Descemos um metrô tão fundo, abaixo do rio Neva, pegamos outro, e uma segunda
baldeação e tudo o seguindo. Ele pagou até os bilhetes de metrô para a gente,
para ser mais rápido, e nos deixou no outro canto da cidade, em outra estação
ferroviária - essa maravilhosa, internacional, com o trem finlandês. Se ele não
tivesse feito isso, o trem estaria perdido. Indo de taxi não iria dar tempo, e
para entender todo esse trajeto teríamos demorado bem mais. Depois, olhamos
pelo mapa e entendemos que atravessamos a cidade inteira.
Em
poucos lugares do mundo, e poucas pessoas que conheço fariam isso para quatro
mulheres desconhecidas, que não sabiam falar a língua dele. Poucas pessoas
teriam tanta disponibilidade para fazer isso para pessoas estranhas. Léa é uma
pessoa muito comunicativa e espiritualizada, teve a primeira conversa com esse
homem – ela em português e ele em russo - e acreditou na boa energia e no bom
caráter dele.
E
demos um dinheiro para ele, pela gentileza, por ter pagado os bilhetes de
metrô, embora saibamos que não há dinheiro que pague o que ele nos fez. Quando
chegamos à outra estação, já mais aliviadas, fomos cumprimentá-lo estendendo a
mão. Acho que, até no calor da emoção, devemos tê-lo abraçado. Ele era um homem
bem sério e inibido e ficou muito envergonhado com nossa efusão. Não sei se
entendeu que éramos brasileiras, mas se entendeu, deve ter nos achado um pouco
loucas.
Só
não perdemos o trem pela rapidez de decisão desse homem, pela sua gentileza,
sua decisão de ajudar naquela situação. Nenhum dos funcionários da estação nem
os policiais que viram nossa aflição fizeram nada. Isso mostra que um homem
decidido faz toda a diferença. De vez em quando lembro-me dele, até mesmo suas
feições ficaram gravadas em minha memória.
E
no trem chique, moderno e todo tecnológico, passamos pelo carimbo de passaporte
pelos russos e, depois, na fronteira, a polícia finlandesa pediu os passaportes.
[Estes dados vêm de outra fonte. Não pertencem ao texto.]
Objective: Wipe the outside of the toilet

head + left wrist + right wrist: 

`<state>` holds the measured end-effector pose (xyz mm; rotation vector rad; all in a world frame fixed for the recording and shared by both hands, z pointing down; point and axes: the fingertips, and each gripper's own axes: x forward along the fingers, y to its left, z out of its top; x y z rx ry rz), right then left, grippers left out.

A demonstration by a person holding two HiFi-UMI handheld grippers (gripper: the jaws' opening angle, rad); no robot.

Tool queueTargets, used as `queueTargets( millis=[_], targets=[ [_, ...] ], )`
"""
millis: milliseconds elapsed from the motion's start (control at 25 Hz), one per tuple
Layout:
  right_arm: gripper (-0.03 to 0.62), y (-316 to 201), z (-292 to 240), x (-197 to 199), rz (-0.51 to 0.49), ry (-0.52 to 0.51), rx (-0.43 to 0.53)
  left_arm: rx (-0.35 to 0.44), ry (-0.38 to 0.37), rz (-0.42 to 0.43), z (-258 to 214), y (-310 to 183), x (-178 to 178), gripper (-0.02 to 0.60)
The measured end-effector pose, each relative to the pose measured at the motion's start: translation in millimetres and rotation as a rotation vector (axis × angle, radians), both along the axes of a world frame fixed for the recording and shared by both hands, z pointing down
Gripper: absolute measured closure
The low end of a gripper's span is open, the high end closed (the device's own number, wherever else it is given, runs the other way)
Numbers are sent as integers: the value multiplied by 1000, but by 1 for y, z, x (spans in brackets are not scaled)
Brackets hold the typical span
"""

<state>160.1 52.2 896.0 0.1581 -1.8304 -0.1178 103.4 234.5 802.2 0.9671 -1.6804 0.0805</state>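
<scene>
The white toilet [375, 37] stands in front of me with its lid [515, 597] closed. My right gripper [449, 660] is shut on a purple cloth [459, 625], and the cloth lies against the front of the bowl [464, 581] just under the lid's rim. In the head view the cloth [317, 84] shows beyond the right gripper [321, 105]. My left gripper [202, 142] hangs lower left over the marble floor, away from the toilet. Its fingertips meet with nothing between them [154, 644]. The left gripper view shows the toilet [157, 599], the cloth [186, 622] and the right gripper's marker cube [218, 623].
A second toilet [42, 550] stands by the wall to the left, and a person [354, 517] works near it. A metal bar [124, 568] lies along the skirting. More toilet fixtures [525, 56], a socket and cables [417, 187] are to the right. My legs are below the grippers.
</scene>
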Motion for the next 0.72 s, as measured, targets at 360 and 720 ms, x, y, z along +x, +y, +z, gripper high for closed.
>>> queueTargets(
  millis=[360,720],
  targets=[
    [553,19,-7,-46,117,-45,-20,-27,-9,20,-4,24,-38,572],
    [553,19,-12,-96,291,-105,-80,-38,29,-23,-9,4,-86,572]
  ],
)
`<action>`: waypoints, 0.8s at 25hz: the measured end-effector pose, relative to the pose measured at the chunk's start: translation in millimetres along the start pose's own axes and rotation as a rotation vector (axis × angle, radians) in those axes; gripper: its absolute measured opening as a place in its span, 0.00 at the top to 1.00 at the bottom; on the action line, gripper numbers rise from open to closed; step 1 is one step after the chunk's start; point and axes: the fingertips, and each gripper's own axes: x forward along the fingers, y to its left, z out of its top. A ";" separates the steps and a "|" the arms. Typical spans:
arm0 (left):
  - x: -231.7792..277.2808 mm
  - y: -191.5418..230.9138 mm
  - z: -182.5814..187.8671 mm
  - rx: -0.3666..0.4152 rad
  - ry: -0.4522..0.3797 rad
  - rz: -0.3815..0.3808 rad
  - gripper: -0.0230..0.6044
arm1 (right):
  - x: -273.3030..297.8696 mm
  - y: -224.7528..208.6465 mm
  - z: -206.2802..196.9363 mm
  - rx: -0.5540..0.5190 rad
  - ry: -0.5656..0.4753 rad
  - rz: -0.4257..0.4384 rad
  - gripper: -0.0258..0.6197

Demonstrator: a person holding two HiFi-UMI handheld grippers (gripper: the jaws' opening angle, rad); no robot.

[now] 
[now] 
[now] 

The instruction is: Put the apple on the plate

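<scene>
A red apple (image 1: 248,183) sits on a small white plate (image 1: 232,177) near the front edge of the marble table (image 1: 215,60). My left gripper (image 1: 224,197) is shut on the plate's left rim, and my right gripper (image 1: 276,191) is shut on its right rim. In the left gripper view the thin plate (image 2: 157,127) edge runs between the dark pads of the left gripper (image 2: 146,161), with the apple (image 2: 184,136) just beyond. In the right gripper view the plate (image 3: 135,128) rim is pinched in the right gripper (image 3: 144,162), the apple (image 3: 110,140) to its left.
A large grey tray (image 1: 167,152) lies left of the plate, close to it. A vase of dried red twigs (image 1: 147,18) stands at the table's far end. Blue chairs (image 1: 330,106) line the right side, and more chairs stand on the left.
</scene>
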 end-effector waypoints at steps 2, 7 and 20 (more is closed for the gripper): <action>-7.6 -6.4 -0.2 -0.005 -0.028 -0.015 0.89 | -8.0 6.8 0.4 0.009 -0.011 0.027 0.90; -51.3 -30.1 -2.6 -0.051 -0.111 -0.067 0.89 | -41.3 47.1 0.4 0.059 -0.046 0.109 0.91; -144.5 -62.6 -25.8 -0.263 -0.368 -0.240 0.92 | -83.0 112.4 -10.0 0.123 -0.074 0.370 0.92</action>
Estávamos novamente entrando na União Européia. Contei essa história para
alguém de minhas relações, logo depois do ocorrido, e ele me escreveu: quatro
mulheres com energia boa e mesmo sem entender uma palavra, esse homem percebeu
isso.
Estou
terminando de ler o livro de Iván Bunin, “Dias Malditos” e ele escreve “na
Rússia, Deus e o diabo se sucedem um ao outro, constantemente”. Passei uma
semana lá, e a sucessão não foi tão constante, pois do segundo nem tive
notícias, só do primeiro. E lembro-me das feições dele até hoje.